MC: Yes, but I'm not going to, not now. This is too important.
BF: And I'm not?
(tearful argument ensues, but MC is adamant)
MC: I love you, but I can't.
BF: I love you too.

Third round:
BF: Hi! Everything is fine, I'm in the middle of something, gotta run to a party!
MC: What party?
BF: Michelle's birthday, or did you forget that too? Nevermind. Gotta go!
MC: Oh yeah. Well, have a good time.

What the MC doesn't get is that BF is cheerful because he has already moved on, but isn't going to admit it. The MC can suspect this, and dread it, and deny it to himself, but you (the author) can take time to confirm it for the MC (leaving the reader hanging).

The truth is the MC gave up his BF in the second round, by refusing to withdraw from the program and come home. I think this ability to withdraw is important; if the program he is in does not allow withdrawal, then whatever happens between him and his BF was not really his choice. He did choose to join, of course, but his BF had agreed to wait.

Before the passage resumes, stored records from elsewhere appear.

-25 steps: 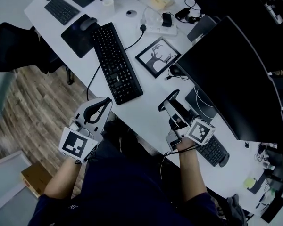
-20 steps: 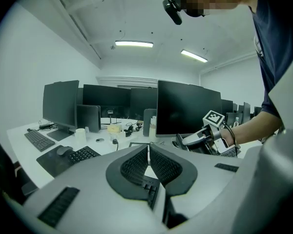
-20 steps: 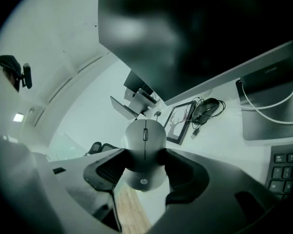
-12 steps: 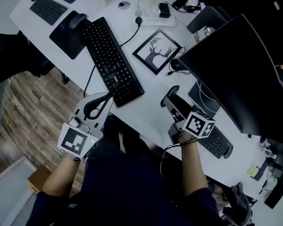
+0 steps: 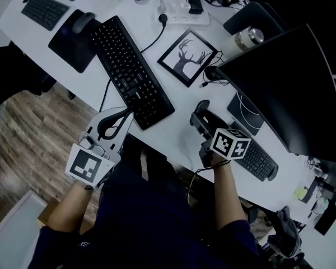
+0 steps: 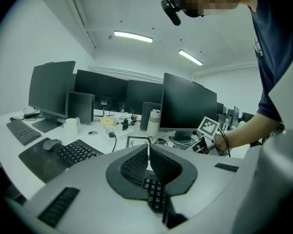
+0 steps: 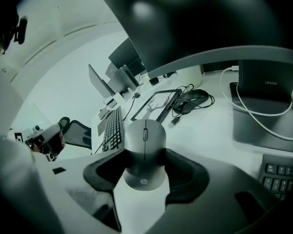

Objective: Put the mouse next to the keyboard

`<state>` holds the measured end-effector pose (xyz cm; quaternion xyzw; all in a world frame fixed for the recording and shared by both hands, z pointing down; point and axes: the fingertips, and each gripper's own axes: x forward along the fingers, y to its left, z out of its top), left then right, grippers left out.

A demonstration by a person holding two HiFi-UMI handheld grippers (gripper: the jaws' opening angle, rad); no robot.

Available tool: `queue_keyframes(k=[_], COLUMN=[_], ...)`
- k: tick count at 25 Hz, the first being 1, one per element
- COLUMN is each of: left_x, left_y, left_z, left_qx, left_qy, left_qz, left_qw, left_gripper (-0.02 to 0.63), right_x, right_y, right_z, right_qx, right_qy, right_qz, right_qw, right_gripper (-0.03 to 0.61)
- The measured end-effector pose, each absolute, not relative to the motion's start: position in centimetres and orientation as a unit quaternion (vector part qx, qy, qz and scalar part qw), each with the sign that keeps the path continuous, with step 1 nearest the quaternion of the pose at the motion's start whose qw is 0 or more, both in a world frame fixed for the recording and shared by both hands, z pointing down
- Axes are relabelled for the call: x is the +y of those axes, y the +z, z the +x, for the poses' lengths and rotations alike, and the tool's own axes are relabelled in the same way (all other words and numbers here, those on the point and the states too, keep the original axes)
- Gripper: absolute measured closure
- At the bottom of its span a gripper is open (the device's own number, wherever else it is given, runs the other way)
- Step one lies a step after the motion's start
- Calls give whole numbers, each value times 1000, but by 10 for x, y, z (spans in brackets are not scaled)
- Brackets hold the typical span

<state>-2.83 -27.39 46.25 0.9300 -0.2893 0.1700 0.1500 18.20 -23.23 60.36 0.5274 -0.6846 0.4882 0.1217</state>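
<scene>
The right gripper (image 7: 144,155) has its two jaws pressed on the sides of the mouse (image 7: 144,133), one on each side, so it is holding it. The mouse is grey and smooth, with a little wheel on top and a small round mark at its near end. Its long way runs along the jaws, and the wheel end points far away, toward the deer picture (image 5: 187,58). I cannot tell if the mouse sits on the white desk (image 5: 179,136) or hangs just over it. The black keyboard (image 5: 131,72) lies to the left of the mouse. It is long and slanted, from far left to near right, and its near end is the part closest to the mouse. Bare desk lies between them, so I think the mouse has to go left and a bit farther away. The left gripper (image 5: 113,125) is by the keyboard's near end, but its jaws are shut together with nothing in them.
</scene>
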Motion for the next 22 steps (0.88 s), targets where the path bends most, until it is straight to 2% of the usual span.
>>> queue_keyframes(k=[22], left_x=[-297], left_y=[487], left_z=[-56], left_qx=[-277], left_qy=[170], left_qz=[929], left_qw=[175], left_gripper=[575], right_x=[-242], right_y=[642], right_z=[172], right_qx=[-650], right_qy=[462], right_qz=[549], right_qw=[250], right_gripper=[319])
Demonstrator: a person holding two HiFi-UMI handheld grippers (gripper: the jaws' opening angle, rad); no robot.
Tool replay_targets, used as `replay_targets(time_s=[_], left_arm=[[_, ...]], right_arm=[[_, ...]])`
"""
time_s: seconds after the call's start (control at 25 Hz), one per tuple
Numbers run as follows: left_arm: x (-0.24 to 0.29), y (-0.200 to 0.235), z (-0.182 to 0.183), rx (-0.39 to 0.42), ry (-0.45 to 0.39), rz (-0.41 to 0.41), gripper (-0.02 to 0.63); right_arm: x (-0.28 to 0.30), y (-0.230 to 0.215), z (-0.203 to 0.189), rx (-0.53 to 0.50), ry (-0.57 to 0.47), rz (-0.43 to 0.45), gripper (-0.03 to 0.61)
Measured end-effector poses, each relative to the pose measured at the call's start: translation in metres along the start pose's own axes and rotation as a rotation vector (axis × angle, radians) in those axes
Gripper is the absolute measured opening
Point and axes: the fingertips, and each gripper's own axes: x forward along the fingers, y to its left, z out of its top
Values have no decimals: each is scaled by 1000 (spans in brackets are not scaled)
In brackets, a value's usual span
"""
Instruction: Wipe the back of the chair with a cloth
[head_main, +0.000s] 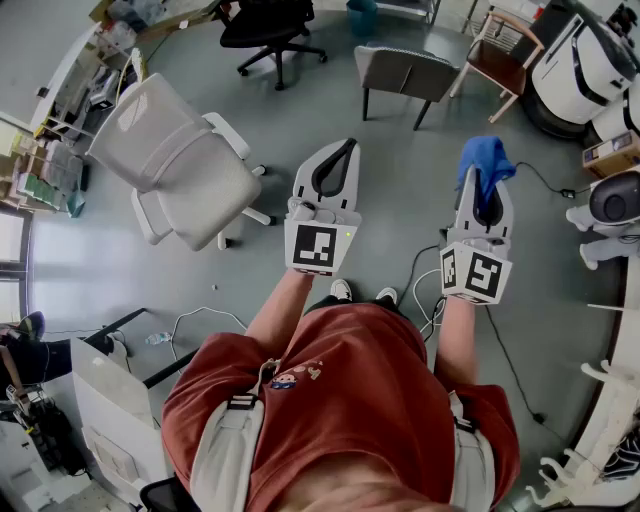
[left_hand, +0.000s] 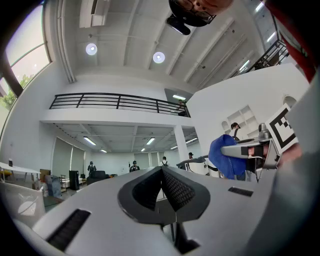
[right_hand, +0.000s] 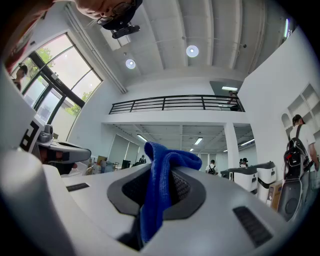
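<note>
We see the white office chair (head_main: 180, 160) only in the head view, standing on the grey floor (head_main: 405, 215) with its back towards the upper left. Both grippers are held well to the right of that chair and touch nothing of it. The left gripper (head_main: 347, 148) is the nearer one; its own view (left_hand: 161, 171) shows the jaws pressed together at the tips with nothing between them. Farther right of the chair, the right gripper (head_main: 487, 180) is clamped on a blue cloth (head_main: 484, 155), which bunches above the tips and hangs down between the jaws in that gripper's view (right_hand: 155, 195). The left gripper view also catches the cloth (left_hand: 222, 157) from the side. Both gripper views face upward to a balcony railing (left_hand: 117, 101) and ceiling lights (left_hand: 158, 57). Beyond the white chair, the head view shows a black office chair (head_main: 268, 22) and a grey chair (head_main: 405, 68).
</note>
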Motion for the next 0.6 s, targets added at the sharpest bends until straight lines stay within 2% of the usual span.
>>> replay_targets(time_s=[0.28, 0.6], left_arm=[[0, 10, 3, 5, 2, 14, 14], [-17, 43, -13, -24, 11, 12, 14]], right_arm=[[13, 14, 0, 2, 5, 29, 55], [16, 50, -4, 39, -17, 10, 57]])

But if he can quit and come home, and chooses not to despite his distraught lover begging him to quit and come home, then he has made a conscious choice of mission over boyfriend. When he confronts his conversation-avoiding BF, he gets an unapologetic confession and the MC is told he shouldn't call anymore. The MC can be reminded, by his BF, that he made the choice, when he refused to come home when the BF needed him most.

Otherwise you have a situation of something bad happening without any conscious choice. I mean, if I invite my friend to dinner somewhere, and she slips on the sidewalk and breaks her wrist, I feel terrible for her but I don't feel guilty for inviting her to dinner. I made no conscious choice in her trouble; I thought she'd be fine getting to the restaurant. I think your MC must make a conscious choice of job over boyfriend for this to be a sacrifice.